## Extracted material

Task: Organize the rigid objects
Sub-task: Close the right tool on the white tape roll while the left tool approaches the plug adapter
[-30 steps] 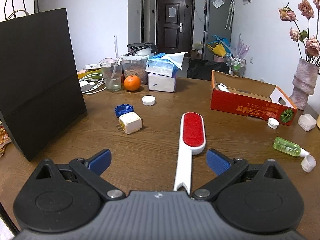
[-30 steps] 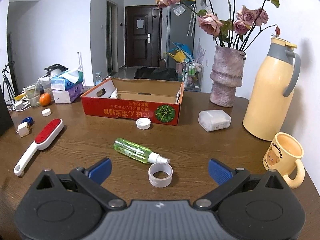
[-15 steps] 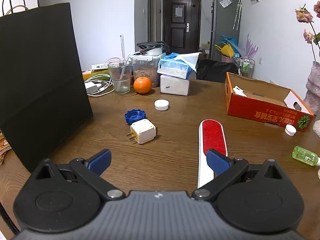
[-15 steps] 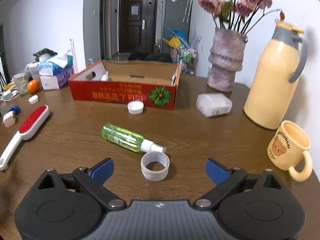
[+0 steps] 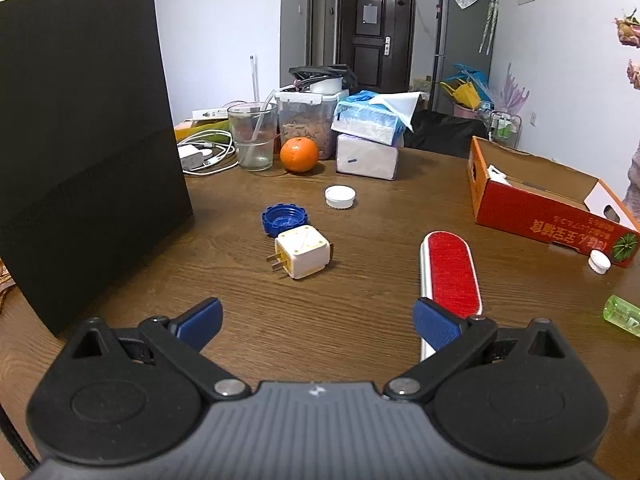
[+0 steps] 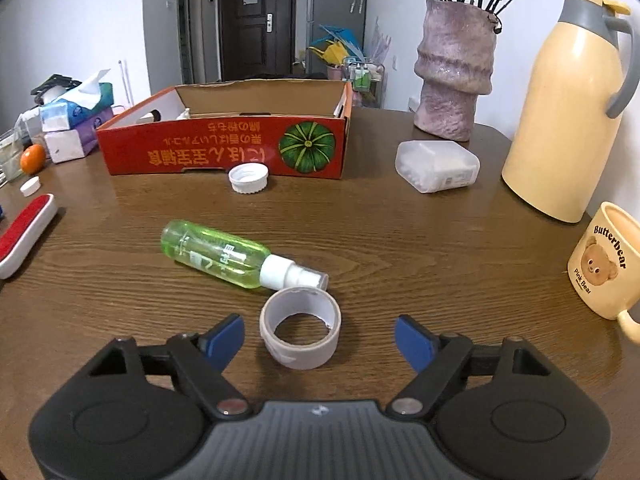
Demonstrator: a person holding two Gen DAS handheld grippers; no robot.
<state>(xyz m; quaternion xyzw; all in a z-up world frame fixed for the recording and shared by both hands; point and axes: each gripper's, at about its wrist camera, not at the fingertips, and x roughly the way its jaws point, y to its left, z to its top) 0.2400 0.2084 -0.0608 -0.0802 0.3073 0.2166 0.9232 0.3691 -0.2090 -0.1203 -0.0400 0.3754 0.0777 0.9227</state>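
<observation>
Tape roll (image 6: pixel 300 328) is what the right gripper (image 6: pixel 319 338) is going for, I'd say: it stands on its edge on the table (image 6: pixel 400 248), sitting between the two blue fingers (image 6: pixel 226 338) with a gap on either side, so nothing is gripped yet. The fingers have just been closing from fully wide and are now about two thirds open, and compared with a second ago the whole gripper has come down and in over the roll, which looks a lot bigger in the right wrist view now. Just past the roll, the green spray bottle (image 6: pixel 224 258) lies on its side with its white nozzle nearly touching the roll, so a sloppy close could nudge it. Further back there's a white cap (image 6: pixel 248 178) right in front of the red cardboard box (image 6: pixel 224 146), which is probably where stuff ends up. Over on the other side, the left gripper (image 5: pixel 318 320) is wide open and empty; it has drifted so the lint brush (image 5: pixel 450 276) that was centred between its fingers now sits behind the right-hand one. Ahead of it is the white plug adapter (image 5: pixel 304 256), then a blue cap (image 5: pixel 284 218) touching it, all untouched. My guess: the tape gets pinched first, everything else is still waiting.
</observation>
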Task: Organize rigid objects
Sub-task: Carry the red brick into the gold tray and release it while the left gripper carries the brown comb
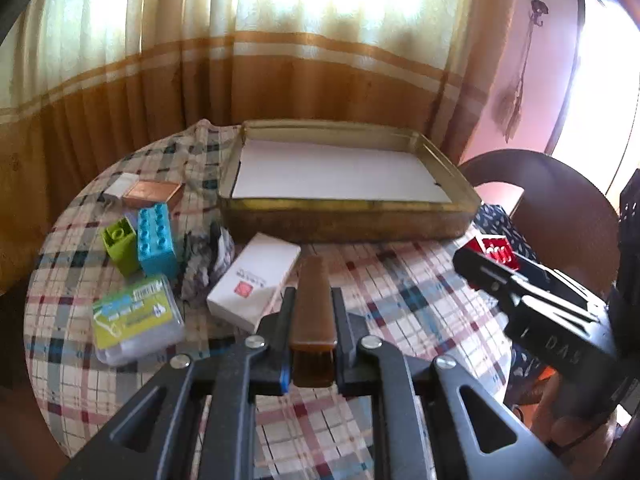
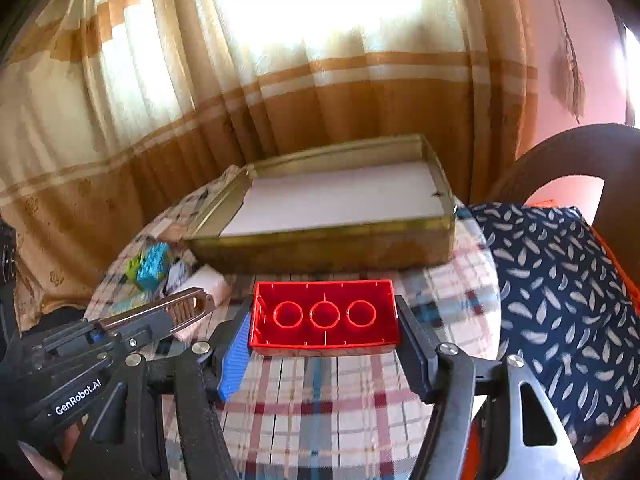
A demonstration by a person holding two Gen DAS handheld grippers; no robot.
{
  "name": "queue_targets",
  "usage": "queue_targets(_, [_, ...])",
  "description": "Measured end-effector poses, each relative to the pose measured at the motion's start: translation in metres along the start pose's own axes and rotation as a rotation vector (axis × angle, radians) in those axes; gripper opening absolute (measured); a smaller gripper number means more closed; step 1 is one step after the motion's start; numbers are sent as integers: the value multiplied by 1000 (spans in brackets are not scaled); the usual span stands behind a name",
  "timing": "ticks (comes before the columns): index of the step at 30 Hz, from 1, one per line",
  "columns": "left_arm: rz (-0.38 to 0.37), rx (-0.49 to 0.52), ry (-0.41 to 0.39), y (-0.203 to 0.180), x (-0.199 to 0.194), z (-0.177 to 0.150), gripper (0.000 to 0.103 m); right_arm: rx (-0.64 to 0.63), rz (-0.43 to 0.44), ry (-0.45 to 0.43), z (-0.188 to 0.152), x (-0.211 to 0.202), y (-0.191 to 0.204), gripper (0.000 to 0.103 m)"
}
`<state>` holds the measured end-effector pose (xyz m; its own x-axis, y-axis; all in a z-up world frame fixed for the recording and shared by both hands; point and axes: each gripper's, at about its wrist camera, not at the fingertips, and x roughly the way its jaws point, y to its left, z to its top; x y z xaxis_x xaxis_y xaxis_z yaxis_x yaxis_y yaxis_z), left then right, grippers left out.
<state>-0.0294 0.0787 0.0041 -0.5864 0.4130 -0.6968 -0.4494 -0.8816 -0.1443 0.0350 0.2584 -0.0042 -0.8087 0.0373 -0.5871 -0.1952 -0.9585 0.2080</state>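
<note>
My left gripper [image 1: 313, 294] is shut on a long amber-brown bar [image 1: 312, 320], held above the plaid-clothed table [image 1: 400, 288]. The bar points toward a brass-coloured tray [image 1: 344, 224] lined with white paper. My right gripper [image 2: 323, 312] is shut on a red toy brick [image 2: 324, 320], whose hollow underside with three rings faces the camera. The tray [image 2: 320, 250] lies just beyond the brick. At the right of the left wrist view, the right gripper [image 1: 480, 260] shows with the red brick [image 1: 498, 250]. In the right wrist view the left gripper [image 2: 200, 304] is at the left.
Left of the tray lie a white box [image 1: 256, 280], a blue brick [image 1: 157, 240], a green brick [image 1: 120, 244], a clear case with a green label [image 1: 138, 320] and a copper-coloured box [image 1: 152, 194]. A chair with a navy cushion [image 2: 560, 280] stands at the right. Curtains hang behind.
</note>
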Motion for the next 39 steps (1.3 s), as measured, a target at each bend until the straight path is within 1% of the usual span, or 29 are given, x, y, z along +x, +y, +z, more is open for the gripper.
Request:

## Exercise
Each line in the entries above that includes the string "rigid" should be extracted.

## Task solution
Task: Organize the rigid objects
Task: Organize rigid objects

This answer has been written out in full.